What the task asks: Filter the lines below, copying only those with the string "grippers".

Records for this task:
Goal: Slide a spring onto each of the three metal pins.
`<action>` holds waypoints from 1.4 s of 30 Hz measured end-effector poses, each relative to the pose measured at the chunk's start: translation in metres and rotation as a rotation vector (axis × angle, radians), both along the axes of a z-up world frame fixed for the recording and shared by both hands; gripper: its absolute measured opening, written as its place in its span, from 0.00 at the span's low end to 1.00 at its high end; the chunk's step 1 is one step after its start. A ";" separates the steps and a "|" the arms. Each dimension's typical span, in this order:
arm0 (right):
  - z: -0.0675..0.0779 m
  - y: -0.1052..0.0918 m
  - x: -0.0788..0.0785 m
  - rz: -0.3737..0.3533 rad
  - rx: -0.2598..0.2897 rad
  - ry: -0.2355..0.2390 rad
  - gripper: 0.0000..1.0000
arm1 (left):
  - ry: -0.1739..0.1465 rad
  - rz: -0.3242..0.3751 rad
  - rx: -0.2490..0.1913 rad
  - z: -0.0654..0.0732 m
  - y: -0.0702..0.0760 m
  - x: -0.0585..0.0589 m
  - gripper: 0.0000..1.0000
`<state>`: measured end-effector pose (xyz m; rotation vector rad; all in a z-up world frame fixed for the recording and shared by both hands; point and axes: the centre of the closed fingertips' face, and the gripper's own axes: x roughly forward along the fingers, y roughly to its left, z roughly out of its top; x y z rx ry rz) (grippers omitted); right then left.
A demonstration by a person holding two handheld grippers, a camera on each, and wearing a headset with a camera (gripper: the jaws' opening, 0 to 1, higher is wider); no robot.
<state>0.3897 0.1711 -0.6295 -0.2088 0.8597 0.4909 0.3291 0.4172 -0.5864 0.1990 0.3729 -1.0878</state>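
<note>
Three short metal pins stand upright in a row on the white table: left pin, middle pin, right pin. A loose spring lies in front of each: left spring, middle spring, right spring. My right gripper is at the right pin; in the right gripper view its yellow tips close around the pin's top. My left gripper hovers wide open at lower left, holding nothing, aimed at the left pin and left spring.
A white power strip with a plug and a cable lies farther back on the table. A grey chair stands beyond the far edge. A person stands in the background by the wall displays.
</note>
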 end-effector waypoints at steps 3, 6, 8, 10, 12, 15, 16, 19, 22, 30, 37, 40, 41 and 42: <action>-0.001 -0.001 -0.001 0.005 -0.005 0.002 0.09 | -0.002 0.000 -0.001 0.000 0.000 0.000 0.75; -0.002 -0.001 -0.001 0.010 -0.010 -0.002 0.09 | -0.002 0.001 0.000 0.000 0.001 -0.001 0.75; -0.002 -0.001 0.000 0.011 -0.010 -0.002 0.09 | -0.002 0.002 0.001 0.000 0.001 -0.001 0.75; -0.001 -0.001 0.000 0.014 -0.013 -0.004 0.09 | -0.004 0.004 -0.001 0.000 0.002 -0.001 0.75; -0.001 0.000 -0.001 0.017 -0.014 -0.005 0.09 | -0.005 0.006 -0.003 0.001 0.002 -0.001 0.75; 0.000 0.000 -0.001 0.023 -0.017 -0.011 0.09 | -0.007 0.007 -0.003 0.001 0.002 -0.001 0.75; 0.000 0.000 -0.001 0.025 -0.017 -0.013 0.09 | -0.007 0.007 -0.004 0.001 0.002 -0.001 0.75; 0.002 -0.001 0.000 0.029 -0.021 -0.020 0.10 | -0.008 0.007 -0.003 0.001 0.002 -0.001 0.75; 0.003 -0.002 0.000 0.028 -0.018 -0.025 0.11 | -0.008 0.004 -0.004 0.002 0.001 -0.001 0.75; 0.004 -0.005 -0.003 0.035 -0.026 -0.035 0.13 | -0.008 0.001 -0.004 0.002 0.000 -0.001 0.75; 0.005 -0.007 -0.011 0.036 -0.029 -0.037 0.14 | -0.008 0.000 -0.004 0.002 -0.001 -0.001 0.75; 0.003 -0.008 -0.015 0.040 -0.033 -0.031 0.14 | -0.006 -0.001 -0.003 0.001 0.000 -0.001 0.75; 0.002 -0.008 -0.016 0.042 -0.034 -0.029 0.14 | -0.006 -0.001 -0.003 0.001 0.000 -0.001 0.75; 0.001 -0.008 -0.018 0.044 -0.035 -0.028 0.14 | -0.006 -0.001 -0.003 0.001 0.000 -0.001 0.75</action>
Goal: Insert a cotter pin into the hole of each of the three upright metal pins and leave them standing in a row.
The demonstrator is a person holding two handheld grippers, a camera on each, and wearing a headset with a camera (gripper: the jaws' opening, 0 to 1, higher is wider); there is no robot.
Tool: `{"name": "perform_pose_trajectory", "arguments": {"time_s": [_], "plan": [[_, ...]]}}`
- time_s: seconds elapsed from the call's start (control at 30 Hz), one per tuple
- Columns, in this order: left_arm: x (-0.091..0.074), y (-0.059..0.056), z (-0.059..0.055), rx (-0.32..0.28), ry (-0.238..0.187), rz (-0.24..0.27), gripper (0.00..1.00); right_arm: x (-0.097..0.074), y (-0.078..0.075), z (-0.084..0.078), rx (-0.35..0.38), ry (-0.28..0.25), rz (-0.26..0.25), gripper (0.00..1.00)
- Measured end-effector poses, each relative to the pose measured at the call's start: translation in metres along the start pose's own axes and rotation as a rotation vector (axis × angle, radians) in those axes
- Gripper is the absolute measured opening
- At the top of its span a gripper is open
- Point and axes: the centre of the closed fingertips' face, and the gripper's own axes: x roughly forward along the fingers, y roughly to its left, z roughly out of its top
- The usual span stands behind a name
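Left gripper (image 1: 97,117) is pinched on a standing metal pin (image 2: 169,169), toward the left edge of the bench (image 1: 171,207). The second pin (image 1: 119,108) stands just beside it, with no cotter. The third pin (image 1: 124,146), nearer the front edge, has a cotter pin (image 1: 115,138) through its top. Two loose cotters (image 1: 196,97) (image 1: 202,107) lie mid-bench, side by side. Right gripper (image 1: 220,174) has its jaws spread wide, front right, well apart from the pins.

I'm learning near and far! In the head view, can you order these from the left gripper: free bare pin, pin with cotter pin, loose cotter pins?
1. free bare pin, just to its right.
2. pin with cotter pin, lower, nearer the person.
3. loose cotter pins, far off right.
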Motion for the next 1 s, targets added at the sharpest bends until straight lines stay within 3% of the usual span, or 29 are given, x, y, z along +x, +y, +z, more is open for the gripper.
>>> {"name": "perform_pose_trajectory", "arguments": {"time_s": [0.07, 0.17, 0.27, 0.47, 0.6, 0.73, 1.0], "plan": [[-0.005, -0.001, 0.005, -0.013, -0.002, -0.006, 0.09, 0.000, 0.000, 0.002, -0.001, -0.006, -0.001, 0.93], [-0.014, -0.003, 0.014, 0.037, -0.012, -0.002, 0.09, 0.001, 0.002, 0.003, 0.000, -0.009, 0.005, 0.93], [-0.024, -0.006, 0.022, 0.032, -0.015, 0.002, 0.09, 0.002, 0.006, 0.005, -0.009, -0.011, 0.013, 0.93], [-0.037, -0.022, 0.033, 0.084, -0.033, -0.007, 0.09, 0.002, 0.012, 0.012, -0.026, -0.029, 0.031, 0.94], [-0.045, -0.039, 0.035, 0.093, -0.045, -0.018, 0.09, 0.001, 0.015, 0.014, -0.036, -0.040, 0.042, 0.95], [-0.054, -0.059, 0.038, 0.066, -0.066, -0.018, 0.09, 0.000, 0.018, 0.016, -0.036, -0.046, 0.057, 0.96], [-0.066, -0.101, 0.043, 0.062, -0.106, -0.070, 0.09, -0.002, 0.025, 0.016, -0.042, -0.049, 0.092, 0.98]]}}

Task response:
`<state>`: measured end-effector pose (xyz m; rotation vector rad; all in a z-up world frame fixed for the recording and shared by both hands; point and axes: the centre of the closed fingertips' face, and the gripper's own axes: x roughly forward along the fingers, y roughly to its left, z roughly out of its top; x y z rx ry rz) (grippers omitted); right then left.
A demonstration by a person holding two handheld grippers, a camera on each, and wearing a headset with a camera (gripper: the jaws' opening, 0 to 1, higher is wider); no robot.
The demonstrator is a person holding two handheld grippers, a camera on each, and wearing a headset with a camera (gripper: the jaws' opening, 0 to 1, higher is wider); there is no robot.

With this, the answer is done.